• _Exercise requirements_:
Print the records below exactly, starting at the first line and stopping after the line that contains "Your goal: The". Leave out any pictures.

[[ Material for this task open ]]

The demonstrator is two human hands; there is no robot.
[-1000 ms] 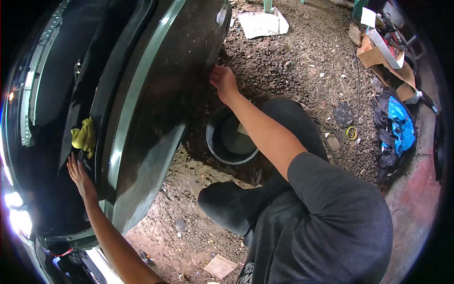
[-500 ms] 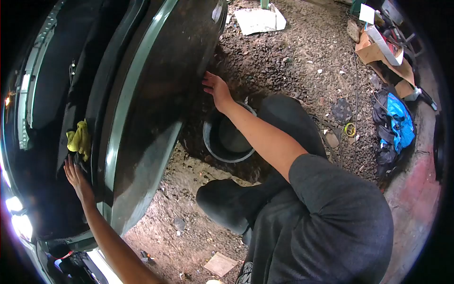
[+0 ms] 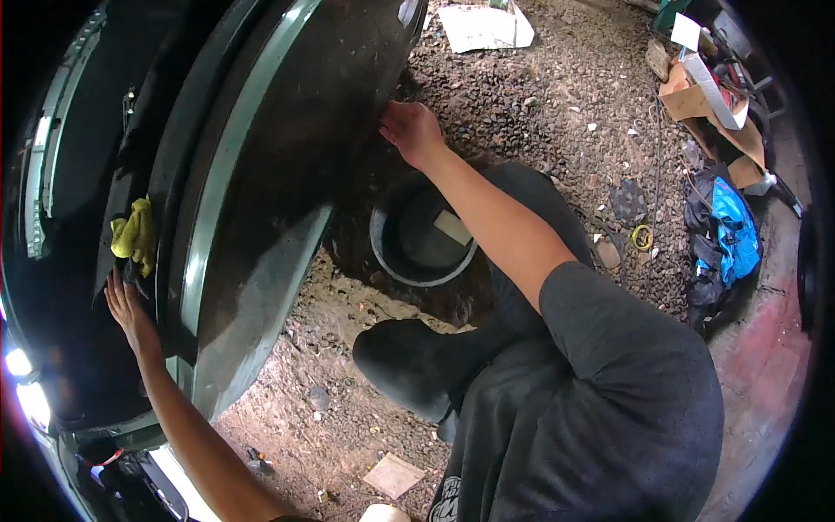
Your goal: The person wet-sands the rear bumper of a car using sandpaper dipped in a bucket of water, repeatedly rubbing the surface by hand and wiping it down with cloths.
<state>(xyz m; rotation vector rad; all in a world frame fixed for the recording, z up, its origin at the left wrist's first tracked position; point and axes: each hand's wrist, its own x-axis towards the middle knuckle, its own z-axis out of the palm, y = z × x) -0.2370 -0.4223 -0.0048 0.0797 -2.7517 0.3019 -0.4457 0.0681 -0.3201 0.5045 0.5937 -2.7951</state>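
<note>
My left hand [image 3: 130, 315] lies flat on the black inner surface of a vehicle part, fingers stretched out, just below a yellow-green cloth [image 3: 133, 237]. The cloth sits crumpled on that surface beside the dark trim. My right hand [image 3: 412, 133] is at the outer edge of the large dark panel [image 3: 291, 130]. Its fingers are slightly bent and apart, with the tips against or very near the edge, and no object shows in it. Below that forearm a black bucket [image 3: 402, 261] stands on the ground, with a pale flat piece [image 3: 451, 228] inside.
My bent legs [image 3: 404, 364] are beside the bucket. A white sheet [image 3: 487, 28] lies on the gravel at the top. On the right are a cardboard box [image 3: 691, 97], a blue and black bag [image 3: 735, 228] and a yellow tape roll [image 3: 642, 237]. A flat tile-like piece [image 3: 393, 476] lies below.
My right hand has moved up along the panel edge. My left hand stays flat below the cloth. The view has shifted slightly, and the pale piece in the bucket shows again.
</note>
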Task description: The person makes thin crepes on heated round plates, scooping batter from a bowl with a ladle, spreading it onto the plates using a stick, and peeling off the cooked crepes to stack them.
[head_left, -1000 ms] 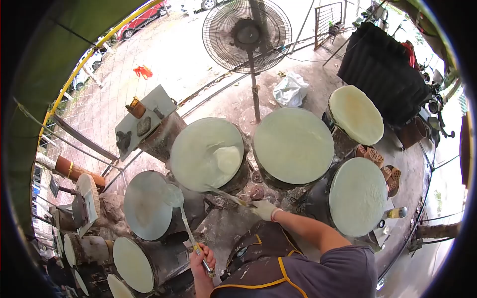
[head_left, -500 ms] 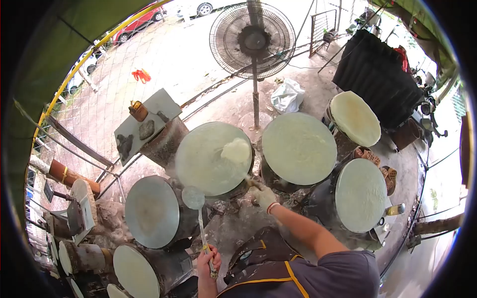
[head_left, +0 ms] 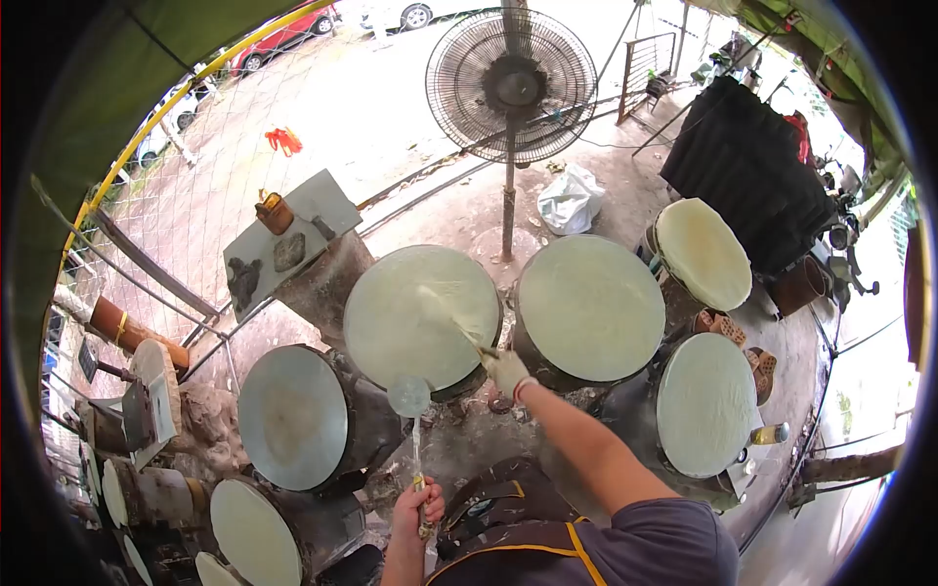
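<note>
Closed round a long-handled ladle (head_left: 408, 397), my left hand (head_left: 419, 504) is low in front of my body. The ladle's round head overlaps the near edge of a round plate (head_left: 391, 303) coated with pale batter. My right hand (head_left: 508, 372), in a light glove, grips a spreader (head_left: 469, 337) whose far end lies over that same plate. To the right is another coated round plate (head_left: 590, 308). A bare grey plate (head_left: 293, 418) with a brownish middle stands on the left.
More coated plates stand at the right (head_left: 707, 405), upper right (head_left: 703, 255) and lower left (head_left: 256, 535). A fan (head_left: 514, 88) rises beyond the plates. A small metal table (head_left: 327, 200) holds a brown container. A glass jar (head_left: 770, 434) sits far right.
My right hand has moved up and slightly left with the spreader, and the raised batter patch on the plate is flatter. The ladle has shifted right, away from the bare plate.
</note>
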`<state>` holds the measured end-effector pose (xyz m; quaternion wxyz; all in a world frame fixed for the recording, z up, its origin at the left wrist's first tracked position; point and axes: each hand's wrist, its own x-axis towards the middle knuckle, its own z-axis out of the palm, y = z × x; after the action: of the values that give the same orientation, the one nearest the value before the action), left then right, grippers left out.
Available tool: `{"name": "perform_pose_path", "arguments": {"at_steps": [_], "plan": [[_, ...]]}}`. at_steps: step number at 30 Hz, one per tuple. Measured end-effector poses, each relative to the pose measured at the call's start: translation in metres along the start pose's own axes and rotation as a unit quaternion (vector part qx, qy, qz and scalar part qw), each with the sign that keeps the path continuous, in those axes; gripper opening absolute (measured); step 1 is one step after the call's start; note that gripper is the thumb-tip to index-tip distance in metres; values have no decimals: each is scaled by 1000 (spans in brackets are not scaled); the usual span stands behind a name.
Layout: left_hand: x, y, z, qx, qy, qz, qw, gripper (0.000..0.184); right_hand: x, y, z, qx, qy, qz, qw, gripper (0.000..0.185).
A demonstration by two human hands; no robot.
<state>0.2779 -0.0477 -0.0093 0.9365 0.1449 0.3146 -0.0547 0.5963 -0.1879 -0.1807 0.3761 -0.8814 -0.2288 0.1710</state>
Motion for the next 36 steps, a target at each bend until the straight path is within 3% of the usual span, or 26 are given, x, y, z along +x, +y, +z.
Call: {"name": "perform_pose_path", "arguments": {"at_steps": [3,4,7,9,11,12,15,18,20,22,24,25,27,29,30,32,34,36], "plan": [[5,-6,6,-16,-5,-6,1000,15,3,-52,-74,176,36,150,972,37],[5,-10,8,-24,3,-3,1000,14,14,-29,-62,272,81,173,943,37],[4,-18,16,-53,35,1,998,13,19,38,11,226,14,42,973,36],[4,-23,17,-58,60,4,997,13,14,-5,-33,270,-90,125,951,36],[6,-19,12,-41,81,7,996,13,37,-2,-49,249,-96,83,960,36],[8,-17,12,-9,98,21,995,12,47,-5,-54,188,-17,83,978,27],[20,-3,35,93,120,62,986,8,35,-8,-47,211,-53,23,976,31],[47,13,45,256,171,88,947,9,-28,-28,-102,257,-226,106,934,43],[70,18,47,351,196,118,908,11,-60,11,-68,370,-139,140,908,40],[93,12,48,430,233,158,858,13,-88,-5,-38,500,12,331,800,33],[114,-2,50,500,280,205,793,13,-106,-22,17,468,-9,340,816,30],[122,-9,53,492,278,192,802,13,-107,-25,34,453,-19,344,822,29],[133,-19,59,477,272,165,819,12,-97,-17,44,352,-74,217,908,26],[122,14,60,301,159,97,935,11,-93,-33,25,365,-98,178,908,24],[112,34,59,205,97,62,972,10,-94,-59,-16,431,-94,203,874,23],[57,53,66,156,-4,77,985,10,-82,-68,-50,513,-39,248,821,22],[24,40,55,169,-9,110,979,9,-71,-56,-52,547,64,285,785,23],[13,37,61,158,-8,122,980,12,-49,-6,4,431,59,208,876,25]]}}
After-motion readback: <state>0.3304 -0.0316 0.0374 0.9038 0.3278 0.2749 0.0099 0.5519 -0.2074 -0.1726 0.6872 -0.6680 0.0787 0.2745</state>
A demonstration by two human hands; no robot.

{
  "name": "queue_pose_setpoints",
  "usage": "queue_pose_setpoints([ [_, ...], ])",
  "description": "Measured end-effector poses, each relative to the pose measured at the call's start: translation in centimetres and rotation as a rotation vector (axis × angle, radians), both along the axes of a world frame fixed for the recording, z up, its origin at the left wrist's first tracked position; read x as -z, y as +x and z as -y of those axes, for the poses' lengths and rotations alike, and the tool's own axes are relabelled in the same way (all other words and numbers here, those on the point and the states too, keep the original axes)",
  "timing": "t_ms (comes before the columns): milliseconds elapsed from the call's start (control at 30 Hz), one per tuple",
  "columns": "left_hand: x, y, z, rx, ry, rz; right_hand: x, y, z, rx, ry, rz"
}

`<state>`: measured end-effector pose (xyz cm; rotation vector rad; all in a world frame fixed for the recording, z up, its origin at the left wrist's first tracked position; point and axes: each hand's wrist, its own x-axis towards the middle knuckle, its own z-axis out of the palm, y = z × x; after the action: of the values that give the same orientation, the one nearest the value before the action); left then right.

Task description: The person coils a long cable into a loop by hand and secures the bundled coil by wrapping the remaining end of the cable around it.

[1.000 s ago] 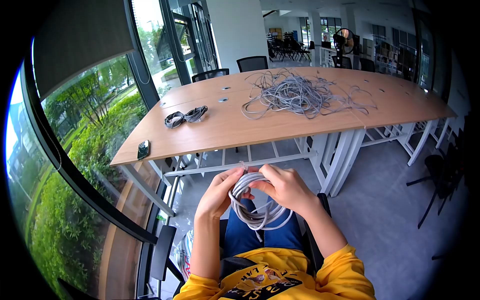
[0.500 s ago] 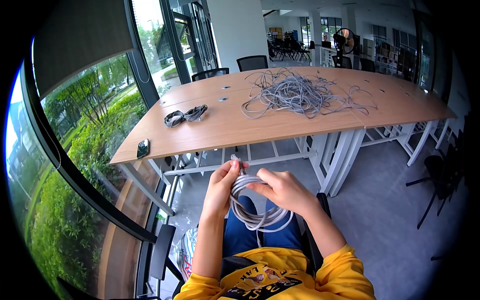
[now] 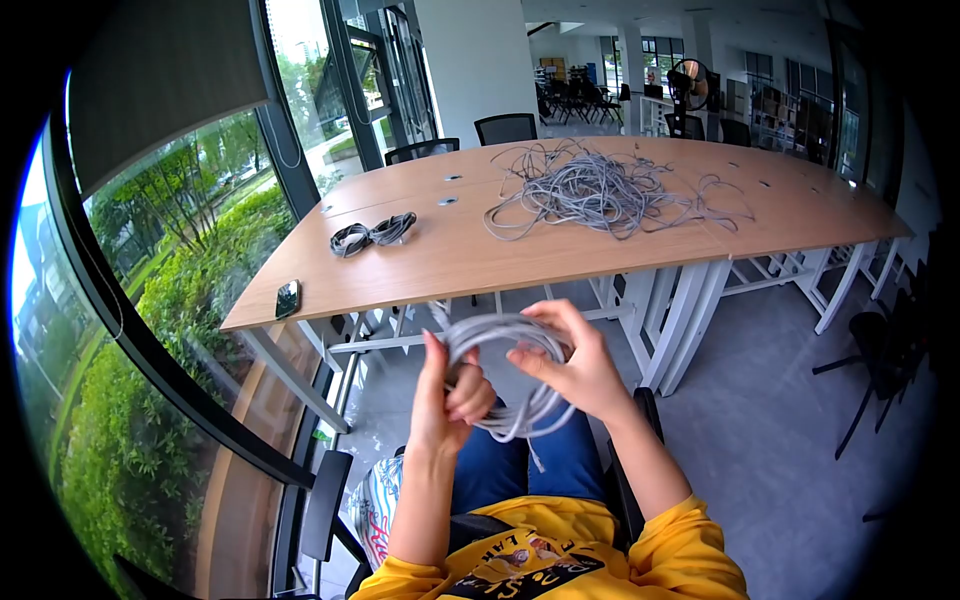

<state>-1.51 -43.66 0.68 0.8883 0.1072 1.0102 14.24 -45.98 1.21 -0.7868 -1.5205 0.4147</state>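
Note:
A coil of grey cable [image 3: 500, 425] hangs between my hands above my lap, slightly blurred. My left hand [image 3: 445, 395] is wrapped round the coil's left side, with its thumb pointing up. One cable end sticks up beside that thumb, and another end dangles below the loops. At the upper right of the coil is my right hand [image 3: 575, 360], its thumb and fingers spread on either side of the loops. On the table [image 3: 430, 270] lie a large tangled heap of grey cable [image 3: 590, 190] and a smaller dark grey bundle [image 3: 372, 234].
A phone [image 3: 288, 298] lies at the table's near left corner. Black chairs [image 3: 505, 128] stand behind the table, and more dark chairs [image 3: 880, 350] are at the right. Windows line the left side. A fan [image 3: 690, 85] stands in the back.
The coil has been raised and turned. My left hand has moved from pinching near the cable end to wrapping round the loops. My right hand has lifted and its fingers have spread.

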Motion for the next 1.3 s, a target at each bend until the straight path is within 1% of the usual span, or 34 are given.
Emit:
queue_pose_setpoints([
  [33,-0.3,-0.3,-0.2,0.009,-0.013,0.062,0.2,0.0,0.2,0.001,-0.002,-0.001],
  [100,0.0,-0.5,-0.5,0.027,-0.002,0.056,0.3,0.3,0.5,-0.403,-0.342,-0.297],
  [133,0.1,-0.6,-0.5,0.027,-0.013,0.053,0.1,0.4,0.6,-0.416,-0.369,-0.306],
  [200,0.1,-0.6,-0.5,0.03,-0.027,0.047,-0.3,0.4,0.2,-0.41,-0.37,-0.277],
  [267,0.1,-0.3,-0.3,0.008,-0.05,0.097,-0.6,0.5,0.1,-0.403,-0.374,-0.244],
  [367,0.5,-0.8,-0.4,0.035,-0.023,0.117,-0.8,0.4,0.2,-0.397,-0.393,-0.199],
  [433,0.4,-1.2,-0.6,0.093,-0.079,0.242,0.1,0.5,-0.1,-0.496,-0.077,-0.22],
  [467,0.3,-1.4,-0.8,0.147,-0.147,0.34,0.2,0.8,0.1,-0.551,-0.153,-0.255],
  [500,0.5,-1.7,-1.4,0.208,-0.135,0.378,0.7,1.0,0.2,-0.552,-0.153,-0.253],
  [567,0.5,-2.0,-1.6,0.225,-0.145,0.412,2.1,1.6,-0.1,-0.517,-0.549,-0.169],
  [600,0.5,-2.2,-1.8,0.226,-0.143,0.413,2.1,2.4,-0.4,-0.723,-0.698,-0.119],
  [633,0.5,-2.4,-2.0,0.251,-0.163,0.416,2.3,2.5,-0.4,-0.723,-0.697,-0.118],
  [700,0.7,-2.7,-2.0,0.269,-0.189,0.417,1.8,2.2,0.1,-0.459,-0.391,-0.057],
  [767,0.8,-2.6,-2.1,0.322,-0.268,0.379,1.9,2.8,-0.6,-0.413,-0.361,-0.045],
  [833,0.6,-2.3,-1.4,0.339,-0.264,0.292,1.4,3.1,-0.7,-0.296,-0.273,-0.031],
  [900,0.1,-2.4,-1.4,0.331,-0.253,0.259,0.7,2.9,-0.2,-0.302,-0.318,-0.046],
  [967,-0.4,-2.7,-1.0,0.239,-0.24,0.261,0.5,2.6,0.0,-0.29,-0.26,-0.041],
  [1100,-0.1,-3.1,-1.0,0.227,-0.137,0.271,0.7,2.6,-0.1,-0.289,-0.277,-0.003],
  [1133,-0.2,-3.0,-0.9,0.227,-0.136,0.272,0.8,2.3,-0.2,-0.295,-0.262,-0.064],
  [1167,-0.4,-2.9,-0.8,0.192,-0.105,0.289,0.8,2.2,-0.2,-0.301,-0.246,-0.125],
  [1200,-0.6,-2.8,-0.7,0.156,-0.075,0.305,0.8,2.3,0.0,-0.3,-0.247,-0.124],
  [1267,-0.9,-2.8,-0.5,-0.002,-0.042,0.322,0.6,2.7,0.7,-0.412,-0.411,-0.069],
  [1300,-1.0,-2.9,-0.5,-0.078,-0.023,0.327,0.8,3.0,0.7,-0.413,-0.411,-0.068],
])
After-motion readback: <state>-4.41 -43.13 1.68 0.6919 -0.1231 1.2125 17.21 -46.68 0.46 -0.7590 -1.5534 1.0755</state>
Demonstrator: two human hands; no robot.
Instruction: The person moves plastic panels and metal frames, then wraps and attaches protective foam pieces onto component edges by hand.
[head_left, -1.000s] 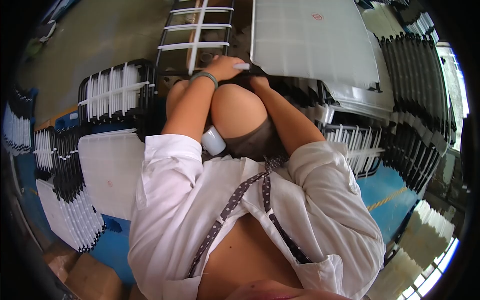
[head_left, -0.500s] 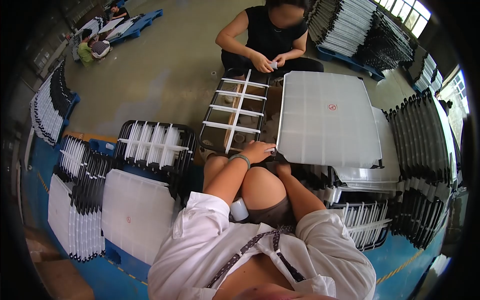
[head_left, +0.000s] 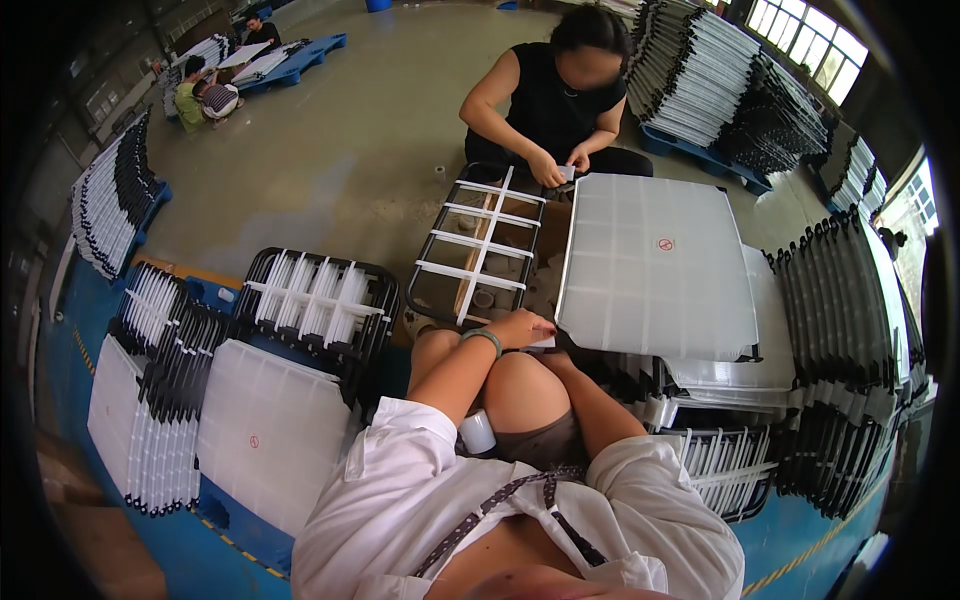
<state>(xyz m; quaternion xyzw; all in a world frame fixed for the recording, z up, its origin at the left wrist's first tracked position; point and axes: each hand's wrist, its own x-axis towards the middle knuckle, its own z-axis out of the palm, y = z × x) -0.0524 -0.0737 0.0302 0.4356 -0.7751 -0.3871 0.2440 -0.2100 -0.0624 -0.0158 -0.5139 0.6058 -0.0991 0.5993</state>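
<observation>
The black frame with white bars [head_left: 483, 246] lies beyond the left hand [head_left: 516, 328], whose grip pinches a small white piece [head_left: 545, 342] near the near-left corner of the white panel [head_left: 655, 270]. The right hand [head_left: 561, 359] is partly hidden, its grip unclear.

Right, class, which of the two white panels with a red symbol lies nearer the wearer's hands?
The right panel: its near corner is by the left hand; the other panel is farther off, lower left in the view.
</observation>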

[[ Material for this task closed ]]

• _Task solution_:
The demonstrator is two human hands; there is no robot.
[-1000 ms] 
[-500 ms] 
[+0 ms] 
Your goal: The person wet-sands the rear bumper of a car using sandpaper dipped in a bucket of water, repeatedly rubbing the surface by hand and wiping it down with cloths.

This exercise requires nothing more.